By Deputy Secretary Michael L. Connor
Public lands and waters are America’s living classrooms. They provide hands-on, real-world opportunities for students to develop skills and learn more about the natural world. And now, thanks to new funding, it will be easier for 4th graders to visit our nation’s outdoor spaces.
The Johnson Ohana Charitable Foundation -- founded by musician Jack Johnson and his wife Kim -- is donating $25,000 to support field trips for 4th-graders across the country. Their generous contribution supports President Obama’s Every Kid in a Park program.

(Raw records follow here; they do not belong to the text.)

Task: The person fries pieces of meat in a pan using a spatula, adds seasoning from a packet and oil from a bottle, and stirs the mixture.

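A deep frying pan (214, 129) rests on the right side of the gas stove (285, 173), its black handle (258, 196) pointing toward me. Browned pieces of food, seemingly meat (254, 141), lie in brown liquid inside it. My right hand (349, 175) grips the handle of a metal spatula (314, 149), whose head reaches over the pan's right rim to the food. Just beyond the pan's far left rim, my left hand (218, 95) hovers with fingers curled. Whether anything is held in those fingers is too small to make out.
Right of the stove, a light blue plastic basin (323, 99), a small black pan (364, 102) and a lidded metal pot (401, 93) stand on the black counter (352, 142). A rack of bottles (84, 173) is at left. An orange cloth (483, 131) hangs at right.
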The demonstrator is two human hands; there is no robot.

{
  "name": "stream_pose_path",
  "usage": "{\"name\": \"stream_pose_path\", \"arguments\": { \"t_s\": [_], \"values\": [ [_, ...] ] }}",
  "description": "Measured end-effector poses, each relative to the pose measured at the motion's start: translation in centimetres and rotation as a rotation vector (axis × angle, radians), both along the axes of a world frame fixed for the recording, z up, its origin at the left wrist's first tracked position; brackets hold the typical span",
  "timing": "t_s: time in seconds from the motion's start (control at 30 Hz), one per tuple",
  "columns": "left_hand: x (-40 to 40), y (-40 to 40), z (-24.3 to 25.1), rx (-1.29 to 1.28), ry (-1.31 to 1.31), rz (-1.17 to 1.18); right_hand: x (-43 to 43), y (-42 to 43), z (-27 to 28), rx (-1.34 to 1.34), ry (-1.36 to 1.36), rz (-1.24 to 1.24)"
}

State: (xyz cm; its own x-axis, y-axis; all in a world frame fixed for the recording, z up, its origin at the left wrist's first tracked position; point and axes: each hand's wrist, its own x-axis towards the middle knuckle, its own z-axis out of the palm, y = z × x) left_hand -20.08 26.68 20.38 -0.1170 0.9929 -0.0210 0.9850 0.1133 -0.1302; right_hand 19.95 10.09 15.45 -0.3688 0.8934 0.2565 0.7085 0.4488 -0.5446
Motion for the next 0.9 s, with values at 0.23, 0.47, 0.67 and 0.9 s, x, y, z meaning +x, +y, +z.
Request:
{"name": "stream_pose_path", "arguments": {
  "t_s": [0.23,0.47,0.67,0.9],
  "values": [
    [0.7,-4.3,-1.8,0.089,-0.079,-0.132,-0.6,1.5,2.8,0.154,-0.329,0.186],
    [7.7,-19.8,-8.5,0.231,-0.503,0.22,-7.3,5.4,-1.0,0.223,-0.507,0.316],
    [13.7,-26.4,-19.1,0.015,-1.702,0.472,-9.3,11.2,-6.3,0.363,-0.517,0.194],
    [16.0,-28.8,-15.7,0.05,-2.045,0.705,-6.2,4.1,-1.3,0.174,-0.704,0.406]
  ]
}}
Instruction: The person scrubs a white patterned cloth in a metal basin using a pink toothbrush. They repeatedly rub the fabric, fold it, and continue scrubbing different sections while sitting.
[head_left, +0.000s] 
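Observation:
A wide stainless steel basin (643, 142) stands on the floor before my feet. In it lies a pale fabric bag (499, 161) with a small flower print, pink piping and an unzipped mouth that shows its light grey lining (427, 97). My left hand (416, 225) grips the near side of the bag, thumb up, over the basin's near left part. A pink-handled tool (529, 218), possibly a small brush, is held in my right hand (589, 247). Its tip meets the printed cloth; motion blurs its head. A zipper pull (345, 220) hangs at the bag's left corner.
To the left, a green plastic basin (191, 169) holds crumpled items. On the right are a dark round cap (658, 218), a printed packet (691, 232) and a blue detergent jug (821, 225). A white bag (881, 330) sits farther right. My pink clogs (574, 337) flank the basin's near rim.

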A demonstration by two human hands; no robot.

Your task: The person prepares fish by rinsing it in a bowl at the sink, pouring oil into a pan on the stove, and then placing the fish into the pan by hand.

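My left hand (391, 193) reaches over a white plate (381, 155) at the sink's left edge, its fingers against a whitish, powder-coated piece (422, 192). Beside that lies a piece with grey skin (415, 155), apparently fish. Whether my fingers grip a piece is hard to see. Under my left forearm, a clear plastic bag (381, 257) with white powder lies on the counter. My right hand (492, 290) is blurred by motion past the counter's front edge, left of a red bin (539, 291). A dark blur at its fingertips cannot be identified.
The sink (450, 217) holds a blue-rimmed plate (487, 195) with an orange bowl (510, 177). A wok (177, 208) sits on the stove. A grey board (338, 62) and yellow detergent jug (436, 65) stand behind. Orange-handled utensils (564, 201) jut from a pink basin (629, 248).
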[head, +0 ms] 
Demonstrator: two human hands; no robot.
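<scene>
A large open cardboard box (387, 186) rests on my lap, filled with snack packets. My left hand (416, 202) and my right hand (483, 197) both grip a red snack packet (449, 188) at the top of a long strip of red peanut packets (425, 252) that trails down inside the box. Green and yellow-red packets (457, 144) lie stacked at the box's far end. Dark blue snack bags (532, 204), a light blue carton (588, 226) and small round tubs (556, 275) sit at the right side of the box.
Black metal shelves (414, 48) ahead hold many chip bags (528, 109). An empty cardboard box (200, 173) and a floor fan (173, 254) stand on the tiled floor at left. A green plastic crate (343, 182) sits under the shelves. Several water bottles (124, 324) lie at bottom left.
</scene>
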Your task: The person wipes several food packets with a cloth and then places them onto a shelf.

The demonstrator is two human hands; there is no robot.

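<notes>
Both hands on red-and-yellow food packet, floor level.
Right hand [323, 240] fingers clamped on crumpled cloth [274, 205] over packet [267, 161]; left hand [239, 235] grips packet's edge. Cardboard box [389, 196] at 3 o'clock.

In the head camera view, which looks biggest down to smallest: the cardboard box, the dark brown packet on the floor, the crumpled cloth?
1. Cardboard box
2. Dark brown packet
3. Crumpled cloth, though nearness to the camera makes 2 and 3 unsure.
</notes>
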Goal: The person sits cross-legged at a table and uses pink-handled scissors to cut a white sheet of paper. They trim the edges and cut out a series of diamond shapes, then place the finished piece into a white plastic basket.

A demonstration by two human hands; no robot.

Started last September, this initiative gives 4th-graders nationwide a free pass for them and their families to explore America’s national public lands and waters for a full year.
Connecting our nation’s youth to the great outdoors is important in an era when most children spend more time on computers and smartphones than exploring nature. Still, we know getting outdoors is difficult for some students, particularly those from underserved communities.
To help change that, the Johnson Ohana Charitable Foundation is working in partnership with the Department of the Interior and DonorsChoose.org, a crowdfunding platform for teachers. Teachers can apply for fieldtrip funding by posting a request at www.donorschoose.org/teachers and can learn more on their Partner Funding Opportunities page. The Johnson Ohana Charitable Foundation will select teachers to receive funding to help cover transportation to a U.S. national park, forest, wildlife refuge or other national public lands and waters.
This round of funding is one more way the Johnsons are helping kids discover the great outdoors. Last November, I joined Kim and Jack Johnson at the James Campbell National Wildlife Refuge on the North Shore of O‘ahu. There, we announced a partnership with the Johnson’s Kōkua Hawai‘i Foundation to fund $100,000 worth of field trip grants, with the goal of reaching all 17,000 fourth-grade students in the state of Hawai‘i.
We handed out passes to more than 200 local 4th-graders and helped them complete fun, educational activities like planting native plants and dissecting an albatross bolus (a lump of chewed food to see what the bird ate).
Partnerships like the one with the Johnson Ohana Charitable Foundation are helping more 4th-graders learn while exploring the history and nature in their backyards and beyond. We look forward to continuing to work with the Johnsons and our other partners to enhance students’ appreciation and understanding of our communities and natural world.